Kekhawatiran itu dikemukakan bukan tanpa alasan, pasalnya aplikasi tersebut dikhawatirkan dapat digunakan untuk memata-matai warga Amerika Serikat atau menjadi target kampanye pengaruh asing seperti kampanye campur tangan Rusia untuk mempengaruhi pemilihan presiden Amerika Serikat tahun 2016 lalu.
TikTok sendiri diketahui yang dimiliki oleh perusahaan induk yang berbasis di Beijing, Bytedance. Aplikasi ini diganderungi banyak orang, umumnya remaja di banyak negara, termasuk negara-negara Barat.
Meski berbasis di China, uniknya, TikTok tidak tersedia di China. Namun ByteDance memiliki versi domestik aplikasi tersebut yang disebut Douyin.
Aplikasi ini telah diunduh 177 juta kali pada kuartal terakhir tahun ini. Menurut perusahaan data seluler Sensor Tower, jumlah itu turun 4 persen dibandingkan periode yang sama tahun lalu.
Dalam sebuah surat kepada penjabat Direktur Amerika Serikat untuk Intelijen Nasional, para senator menilai, karena perusahaan induk TikTok berbasis di China, maka aplikasi tersebut berpotensi dipaksa untuk mendukung dan bekerja sama dengan pekerjaan intelijen yang dikendalikan oleh Partai Komunis China.

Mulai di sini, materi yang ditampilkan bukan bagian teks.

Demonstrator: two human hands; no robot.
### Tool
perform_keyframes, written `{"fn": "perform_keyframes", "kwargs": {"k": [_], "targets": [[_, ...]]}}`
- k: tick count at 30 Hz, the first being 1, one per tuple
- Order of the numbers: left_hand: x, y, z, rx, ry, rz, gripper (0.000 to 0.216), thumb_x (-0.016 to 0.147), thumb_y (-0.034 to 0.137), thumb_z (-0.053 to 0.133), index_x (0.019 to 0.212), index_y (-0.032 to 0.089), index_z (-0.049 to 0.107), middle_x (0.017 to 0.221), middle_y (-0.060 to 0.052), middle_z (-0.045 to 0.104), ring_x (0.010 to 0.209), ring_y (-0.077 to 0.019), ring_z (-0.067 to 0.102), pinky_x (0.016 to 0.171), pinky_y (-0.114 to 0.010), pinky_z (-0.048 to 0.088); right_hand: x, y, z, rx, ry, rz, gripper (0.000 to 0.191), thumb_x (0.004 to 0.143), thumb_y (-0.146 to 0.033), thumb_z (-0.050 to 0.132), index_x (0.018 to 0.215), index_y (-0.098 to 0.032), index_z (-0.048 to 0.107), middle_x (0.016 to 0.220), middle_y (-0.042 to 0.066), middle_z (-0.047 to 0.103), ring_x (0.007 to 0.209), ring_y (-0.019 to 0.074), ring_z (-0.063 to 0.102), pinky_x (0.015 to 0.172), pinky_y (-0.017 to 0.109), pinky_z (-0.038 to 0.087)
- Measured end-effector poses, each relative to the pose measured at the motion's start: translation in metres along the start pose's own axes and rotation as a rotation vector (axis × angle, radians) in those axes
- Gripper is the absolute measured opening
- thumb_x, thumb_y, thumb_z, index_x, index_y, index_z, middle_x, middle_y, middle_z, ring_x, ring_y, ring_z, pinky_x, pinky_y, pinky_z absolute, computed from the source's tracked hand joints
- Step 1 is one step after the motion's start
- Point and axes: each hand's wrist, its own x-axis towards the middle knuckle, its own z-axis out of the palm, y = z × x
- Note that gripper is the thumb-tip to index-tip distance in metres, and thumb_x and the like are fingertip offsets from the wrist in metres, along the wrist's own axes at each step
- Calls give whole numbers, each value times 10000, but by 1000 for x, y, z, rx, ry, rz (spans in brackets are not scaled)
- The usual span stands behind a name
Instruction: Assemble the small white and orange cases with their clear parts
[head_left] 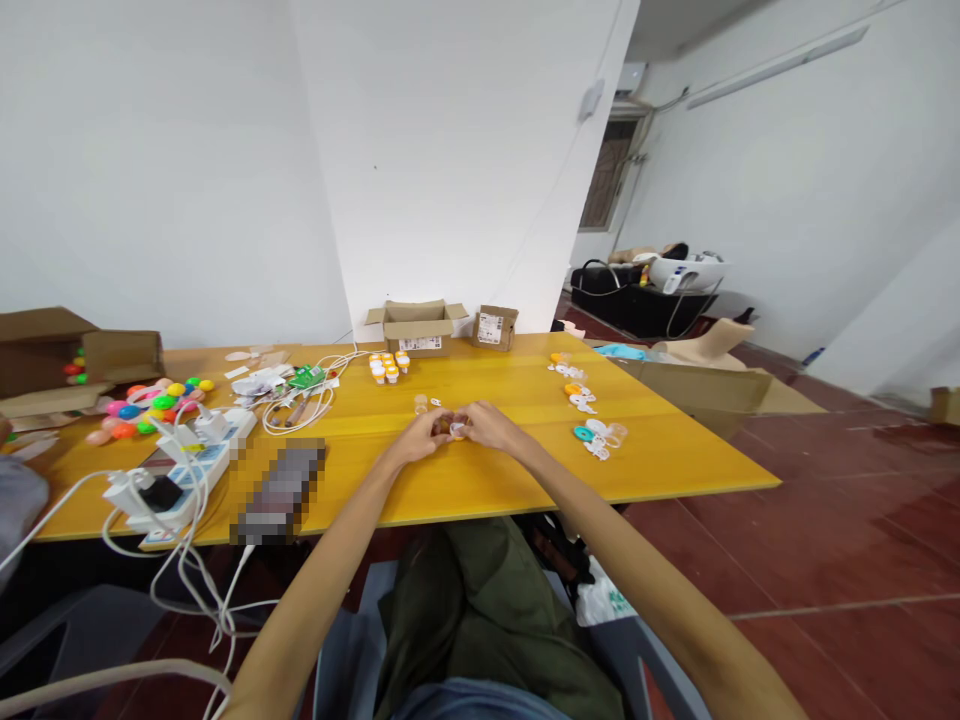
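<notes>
Both of my hands meet over the middle of the yellow table (480, 480). My left hand (425, 432) and my right hand (484, 424) are closed together round a small orange and white capsule (452, 429), fingertips touching it from either side. A small clear capsule half (421, 403) lies just beyond my hands. A cluster of orange-capped capsules (389, 366) stands further back. White, orange and teal capsule pieces (596, 435) lie to my right.
Two open cardboard boxes (417, 327) stand at the table's far edge. Colourful balls (154, 402) and a brown box (45, 358) sit at the left. A white power strip (187, 470) with cables and a blurred dark device (277, 490) lie near the front left edge.
</notes>
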Motion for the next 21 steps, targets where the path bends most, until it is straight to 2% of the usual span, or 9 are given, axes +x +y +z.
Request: {"fn": "perform_keyframes", "kwargs": {"k": [5, 13, 21], "targets": [[0, -4, 0, 16, 7, 1, 259, 802, 159, 665, 1060, 172, 650, 766, 14, 591, 644, -120, 487, 640, -255, 427, -2, 5, 0, 40, -21, -30, 161, 815, -171, 665, 906, -219, 789, 882, 20, 798, 816, 195, 716, 731, 236, 486], [2, -10, 0, 42, 6, 17, 264, 808, 214, 689, 1066, 172, 657, 847, -14, 638, 677, -126, 500, 667, -262, 448, -1, 6, 2, 39, -2, -9, 189, 797, -165, 688, 949, -210, 790, 942, 55, 798, 853, 215, 721, 744, 250, 484], [1, -9, 0, 4, -5, 1, 258, 811, 205, 681, 1066, 170, 663, 746, 17, 582, 649, -128, 496, 656, -266, 448, -1, 8, 4, 71, -7, -6, 176, 815, -166, 675, 948, -207, 782, 940, 55, 798, 851, 210, 723, 744, 248, 488]]}}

Namun pihak TikTok membantah semua tuduhan itu. Dalam sebuah pernyataan, pihak perusahaan mengatakan bahwa mereka menyimpan semua data pengguna Amerika Serikat di Amerika Serikat dan mendukungnya di Singapura.
"Pusat data kami terletak sepenuhnya di luar China, dan tidak ada data kami yang tunduk pada hukum China," kata perusahaan itu dalam sebuah pernyataan (Jumat, 25/10).
"Lebih jauh, kami memiliki tim teknis khusus yang berfokus pada kepatuhan terhadap kebijakan keamanan siber yang kuat, dan privasi data serta praktik keamanan," tambah pernyataan yang sama seperti dimuat CNN.
Kekhawatiran senada sebelumnya telah lebih dulu diungkapkan oleh Senator Republik Marco Rubio awal Oktober lalu. Dia meminta Komite Investasi Asing di Amerika Serikat yang bertugas memeriksa pembelian bisnis Amerika di luar negeri, untuk meninjau akuisisi TikTok atas aplikasi saingan Musical.ly.
Permintaannya itu dilayangkan setelah Washington Post menerbitkan sebuah cerita yang menyelidiki tentang tidak adanya unggahan soal protes Hong Kong di TikTok. Padahal di aplikasi dan platform digital lain seperti Twitter dan Facebook, unggahan soal protes Hong Kong ada dan bahkan marak.
"Semakin banyak bukti yang terus berkembang bahwa platform TikTok untuk pasar Barat, termasuk yang ada di Amerika Serikat, menyensor konten yang tidak sejalan dengan arahan Pemerintah China dan Partai Komunis," kata Rubio dalam sebuah pernyataan pada saat itu.
Pihak TikTok juga membantah tuduhan tersebut pada saat itu. Dalam sebuah pernyataan, pihak perusahaan memastikan menghapus konten berdasarkan sensitivitas yang terkait dengan China.
"Kami tidak pernah diminta oleh pemerintah China untuk menghapus konten apa pun dan kami tidak akan melakukannya jika diminta," kata pihak TikTok dalam sebuah pernyataan.